Oats have long been discounted from the diets of consumers with gluten allergies and intolerances, which has hindered the maximal growth of oat-based products in countries such as Australia where reports have shown about 1.5% of the population have allergies serious enough to be considered coeliac disease, 7% have gluten intolerance, and overall about 25% actively avoid gluten in their diets out of fear of developing intolerance.

New multinational research from Australia’s national science agency CSIRO, the Walter and Eliza Hall Institute of Medical Research (WEHI), Edith Cowan University (ECU), Sweden’s Lund University, the ScanOats Industrial Research Center and Helmholtz Munich has revealed that oats’ genetic makeup actually gives it a lower probability of triggering food allergy and intolerance in gluten-intolerant consumers.

Based on in-depth genetic analysis of the oat genome, the researchers believe that oats may in fact be not just safe but also nutritively beneficial for consumers on a gluten-free diet.

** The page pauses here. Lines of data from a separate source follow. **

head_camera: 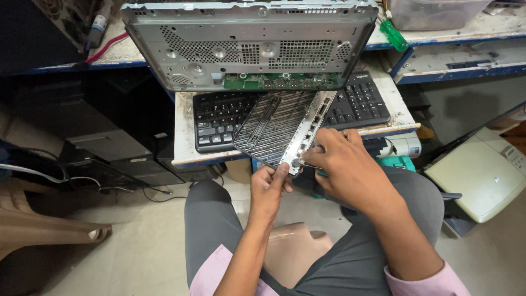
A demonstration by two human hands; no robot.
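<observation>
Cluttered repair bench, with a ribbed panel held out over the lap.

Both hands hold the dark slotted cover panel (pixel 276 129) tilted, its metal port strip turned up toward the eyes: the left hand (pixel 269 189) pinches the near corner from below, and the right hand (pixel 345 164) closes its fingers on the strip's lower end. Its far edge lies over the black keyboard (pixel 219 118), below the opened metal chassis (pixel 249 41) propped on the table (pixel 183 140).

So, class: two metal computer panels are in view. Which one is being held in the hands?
The smaller ribbed panel, gripped by both hands over the keyboard; the large perforated chassis rests unheld.
</observation>
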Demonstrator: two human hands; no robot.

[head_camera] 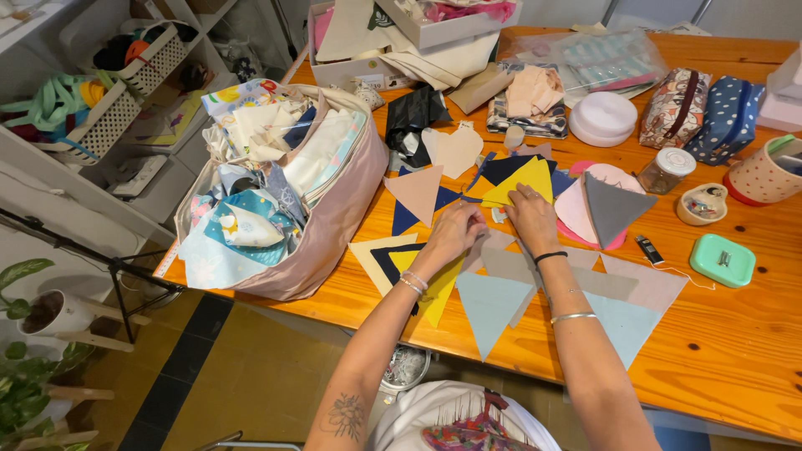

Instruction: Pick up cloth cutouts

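Both hands work close together at the middle of the wooden table [735, 351]: the left hand [455, 230] has its fingers curled down onto a grey-beige fabric triangle [501, 250], while the right hand [530, 215] rests with fingertips on the yellow triangle [526, 179] just beyond it. Whether either hand actually pinches cloth cannot be told. More fabric triangles lie all around, a pink bag [326, 225] stuffed with fabric scraps stands left, and a green tin [723, 260] sits right.
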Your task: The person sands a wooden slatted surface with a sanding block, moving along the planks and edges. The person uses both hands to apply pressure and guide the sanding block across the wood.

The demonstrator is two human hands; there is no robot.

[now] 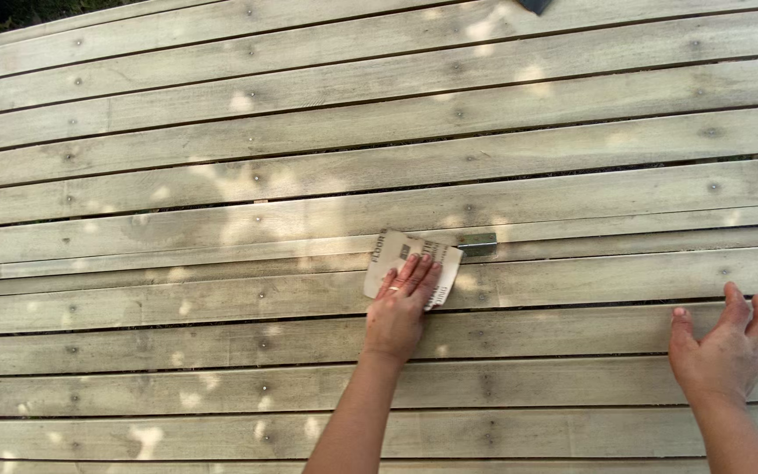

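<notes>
Beside the metal latch (477, 245), the left hand (399, 312) is pressing a sandpaper sheet (411, 263) flat onto the fence boards (221, 158) for friction; the right hand (725, 347) is resting open, steadying.

Both forearms bare, no sleeves or gloves in view; left hand (399, 309) w/ a thin ring on one finger, right hand (727, 347) w/o rings or watch, nails short.

Soft daylight, mostly shade, w/ pale dappled sun spots scattered across the wooden boards (221, 149); no glare. Boards bow slightly toward the frame edges — wide-angle distortion. Focus decent overall, slight softness at the corners, top-left corner dark.
</notes>
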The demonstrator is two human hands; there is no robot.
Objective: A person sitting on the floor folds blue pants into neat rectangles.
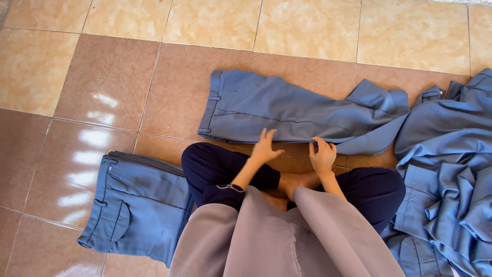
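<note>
A pair of blue trousers (pixel 277 110) lies flat on the tiled floor in front of me, waistband to the left, legs bunched at the right end. My left hand (pixel 265 147) rests with fingers spread on the near edge of the trousers. My right hand (pixel 323 155) pinches the same near edge a little to the right. I sit cross-legged in dark trousers, knees below both hands.
A folded stack of blue trousers (pixel 136 205) sits on the floor at my left. A loose heap of blue garments (pixel 446 179) lies at my right. Glossy brown and beige floor tiles (pixel 107 77) stretch beyond.
</note>
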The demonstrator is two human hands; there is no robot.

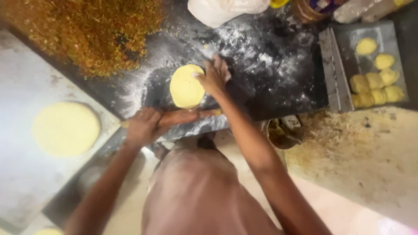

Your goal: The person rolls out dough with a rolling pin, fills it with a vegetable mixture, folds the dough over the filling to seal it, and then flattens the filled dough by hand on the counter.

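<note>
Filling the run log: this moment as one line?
left hand: on rolling pin | right hand: on dough disc | tray: dough balls

We note a dark countertop (270, 87), dusted with white flour. A small yellow dough disc (186, 85) lies flat on it. Left of the disc and beyond it, a heap of brown-orange crumbly mix (87, 30) covers the counter. Just nearer than the disc lies a wooden rolling pin (187, 116). Well right of the disc sits a metal tray (337, 74) of dough balls (376, 80).
</note>
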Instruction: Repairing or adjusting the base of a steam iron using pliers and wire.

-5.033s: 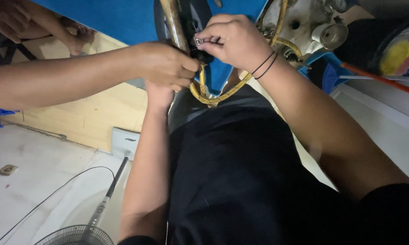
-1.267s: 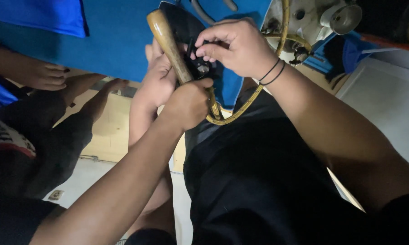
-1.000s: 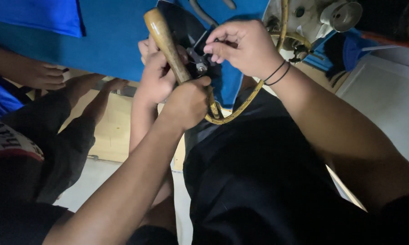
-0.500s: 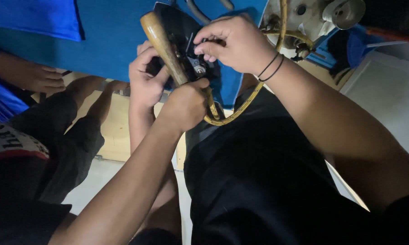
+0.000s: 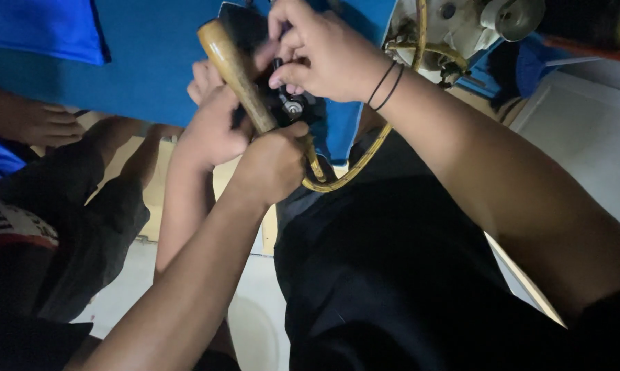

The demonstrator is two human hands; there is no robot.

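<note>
Hands crowd around a dark iron [image 5: 282,103] held up in front of the person's black shirt [image 5: 392,275]. The left hand [image 5: 272,165] is clenched around the lower end of the iron's wooden handle [image 5: 238,75], which tilts up and to the left. The right hand [image 5: 323,55], with two thin black bands at the wrist, sits on top of the iron; its fingers [image 5: 286,72] pinch a small part just above a round metal screw [image 5: 294,108]. What that part is stays too dark to tell. A third hand [image 5: 210,127], belonging to another person, reaches up from below and cups the iron's left side, touching the handle. A yellowish cord [image 5: 351,168] loops from under the iron toward a pale machine [image 5: 461,27] at the upper right. Blue cloth [image 5: 138,62] fills the background behind the hands. At the far left another person's bare foot [image 5: 28,124] rests near dark trousers [image 5: 62,227].

Compared with half a second ago, the grips match, while the handle and the hands sit slightly higher in view.
</note>
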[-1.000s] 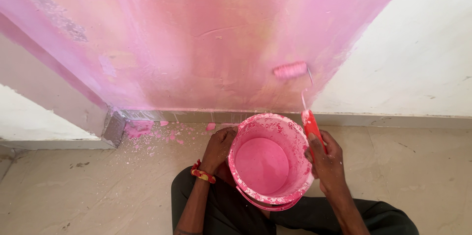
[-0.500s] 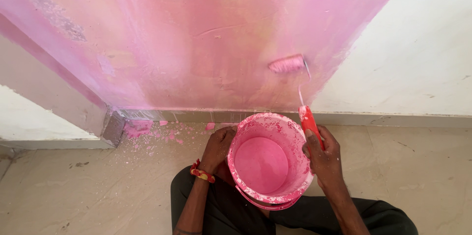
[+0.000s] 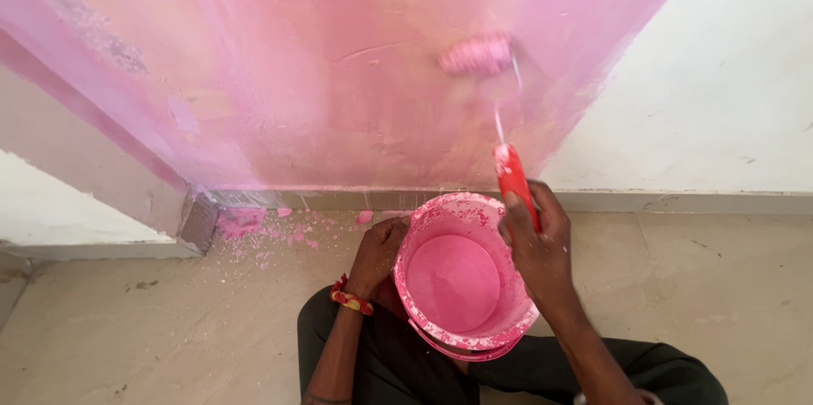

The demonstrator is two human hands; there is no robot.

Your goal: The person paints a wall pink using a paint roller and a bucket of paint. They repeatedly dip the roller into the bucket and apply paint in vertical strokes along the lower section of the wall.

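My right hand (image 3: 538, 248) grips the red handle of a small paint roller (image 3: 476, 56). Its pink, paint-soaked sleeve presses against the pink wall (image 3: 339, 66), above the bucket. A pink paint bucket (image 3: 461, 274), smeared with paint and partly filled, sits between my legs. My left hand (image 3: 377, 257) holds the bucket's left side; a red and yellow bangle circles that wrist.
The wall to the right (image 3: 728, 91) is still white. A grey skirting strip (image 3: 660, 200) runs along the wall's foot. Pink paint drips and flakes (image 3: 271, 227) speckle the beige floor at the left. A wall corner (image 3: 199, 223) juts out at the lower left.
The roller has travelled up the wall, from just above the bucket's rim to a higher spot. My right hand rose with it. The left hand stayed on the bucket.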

“Concerns that oats harbour gluten-like proteins that may be harmful for people with coeliac disease has meant that in Australia and New Zealand, oats are currently excluded from the gluten-free diet, [but] this study tells us that the genes encoding potentially harmful gluten-like sequences are infrequent, expressed at low levels and the sequences themselves less likely to trigger inflammation,”​ said WEHI Associate Professor Jason Tye-Din.

“These characteristics mean oats bear closer genomic and protein similarities to rice, which is safe in coeliac disease, than wheat and other gluten-rich cereals.”